Nachdem etwa zwei Stunden in Anspruch nehmenden Rundgang, der in drei Gruppen unter Führung des Lagerleiters, Herrn Statthalterei-Ingenieurs [Friedrich] Schmidtkunz, unter dessen Leitung die ganze Anlage gebaut wurden ist, des Herrn Oberinspektors Loß und des Herrn Statthaltereikonzeptspraktikanten Krelik stattfand, wohnten die Teilnehmer noch einer Vorführung im Kino der Volkshalle bei.

Bei der Jause in der Kantine begrüßte Statthaltereirat Fuchs die Teilnehmer aufs herzlichste, worauf Landesarchivar Vancsa namens des Vereines ihm und den liebenswürdigern Führern wärmstens dankte und ihn zu dem großartigen, mustergültigen und bewunderungswürdigen Werke der Flüchtlingsfürsorge beglückwünschte, das auf dem Boden seiner Bezirkshauptmannschaft entstanden ist und auf das die österreichische Regierung stolz sein kann.

Da das angenehm kühle und schöne Wetter äußerst einladend war, so unternahmen die meisten Teilnehmer noch eine Wanderung über Moosbrunn nach Gramatneusiedl, während ein kleiner Teil mit der Zweigbahn dahin fuhr, um dann gemeinsam mit der Ostbahn nach Wien zurückzukehren.
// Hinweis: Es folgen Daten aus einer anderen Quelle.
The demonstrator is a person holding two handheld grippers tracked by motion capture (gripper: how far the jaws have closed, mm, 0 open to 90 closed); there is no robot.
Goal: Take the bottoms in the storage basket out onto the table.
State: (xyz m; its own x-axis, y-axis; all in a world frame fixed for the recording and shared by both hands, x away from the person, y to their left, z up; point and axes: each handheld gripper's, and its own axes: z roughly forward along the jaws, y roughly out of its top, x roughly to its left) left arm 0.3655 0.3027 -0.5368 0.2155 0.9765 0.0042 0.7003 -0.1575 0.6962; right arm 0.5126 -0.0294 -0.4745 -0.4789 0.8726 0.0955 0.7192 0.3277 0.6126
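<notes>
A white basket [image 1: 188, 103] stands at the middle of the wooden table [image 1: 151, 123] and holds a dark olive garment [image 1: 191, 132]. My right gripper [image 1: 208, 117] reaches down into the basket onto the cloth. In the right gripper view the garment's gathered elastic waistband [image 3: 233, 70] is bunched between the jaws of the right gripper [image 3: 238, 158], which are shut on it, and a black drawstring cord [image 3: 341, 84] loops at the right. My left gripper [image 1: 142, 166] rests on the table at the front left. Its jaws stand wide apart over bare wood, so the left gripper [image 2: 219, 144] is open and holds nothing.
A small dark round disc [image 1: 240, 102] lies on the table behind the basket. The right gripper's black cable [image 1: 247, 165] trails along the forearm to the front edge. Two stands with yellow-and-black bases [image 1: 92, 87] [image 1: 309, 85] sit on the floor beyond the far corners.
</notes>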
Der Gruppe der Teilnehmer, welche unter dankenswerter Führung des Oberlehrers von Mitterndorf, Leopold Mozelt, den Weg über die sumpfigen Wiesen nach Moosbrunn einschlug, erläuterte Landesschulinspektor Dr. Becker die Bedeutung und den Aufbau der Wiener Bucht und insbesondere die eigenartigen hydrografischen Verhältnisse der Gegend von Moosbrunn.

1) Einen kleinen Ausschnitt des Betriebes konnte man auch in der Ersatzmittel-Ausstellung im Kaisergarten in Wien sehen.